Police are totally frustrated that they haven’t been able to catch him. He simply vanishes into thin air. They’ve tried more than once to bring him in.

“Auburn Police have been called to Haggen Lake Tapps on five occasions since Christmas Day,” they posted on their Facebook page. The mysterious thief helped himself to a very merry Christmas.

“On that day, the suspect stole thousands of dollars’ worth of cigarettes and liquor.” That was only the beginning. “There have been four additional 911 calls since then: two on January 15th, one on the 16th, and another this morning,” they wrote on the 17th.





You can watch the Facebook video here. It shows the surefooted burglar walking past a line of checkout counters doing his last minute Christmas shopping.

Since then, customers and employees “reported several instances of theft and sounds of footsteps originating from above the ceiling.” Cops were quick to arrive on the scene, but somehow the mysterious ghost managed to disappear each time.

“In each incident, employees either saw the suspect or heard the suspect in the rafters above the ceiling. In each case, officers searched above the false ceiling but came up empty.”
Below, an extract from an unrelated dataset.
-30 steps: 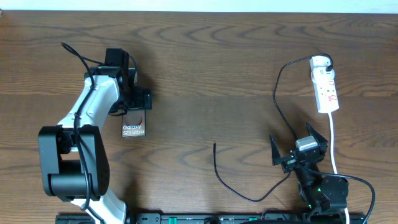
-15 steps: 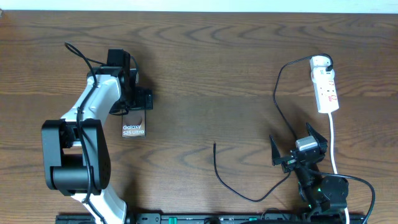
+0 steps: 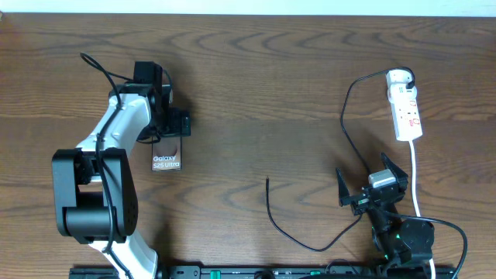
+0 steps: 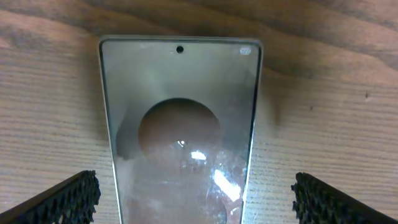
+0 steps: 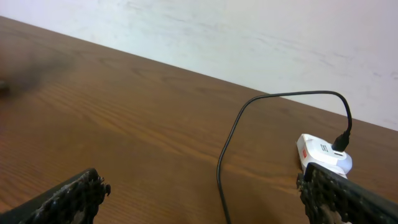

According to commander Mike Hirman, “We found where someone had been. There’s ventilation that had been moved and tracks that had been moved. We spent probably about four-and-a-half hours up in the rafters trying to hunt this guy down.” They came up empty handed. They even tried “deploying K-9 dogs and infrared sensors,” but the elusive phantom was nowhere to be found.

Around 4:30 a.m. on the 15th, employees “observed a foot hanging down from the ceiling,” Hirman relates. “several units responded and searched extensively until shortly after 8:00 a.m., without finding the suspect.” That’s when they got the fire department to give them a hand.

“Valley Regional Fire Authority was dispatched, using their thermal FLIR unit to assist during the search.” They closed the store while they ransacked the rafters. “They cleared the scene without finding the suspect, thinking that [the individual] somehow got out.” Or did he?

“Shortly before 2:00 p.m., Auburn police were called back to Haggen because employees heard footsteps in the rafters.” They closed the store again. “Current customers in the store were permitted to exit, but no new customers were allowed to enter the store. Employees were sequestered in a central location in the front of the store.” The firemen came back out with the infrared gear.

“Officers entered the rafters and searched for anyone who may be hiding up there. Hirman confirmed no evidence of anyone living in the rafters, such as a sleeping bag or other personal items, were found by police. The individual believed to be in the rafters was also not located,” The Auburn Examiner relates.

Police have no explanation for how he keeps getting away and they’re asking for the public to do their jobs by keeping a sharp eye out for anything suspicious in the vicinity of the market.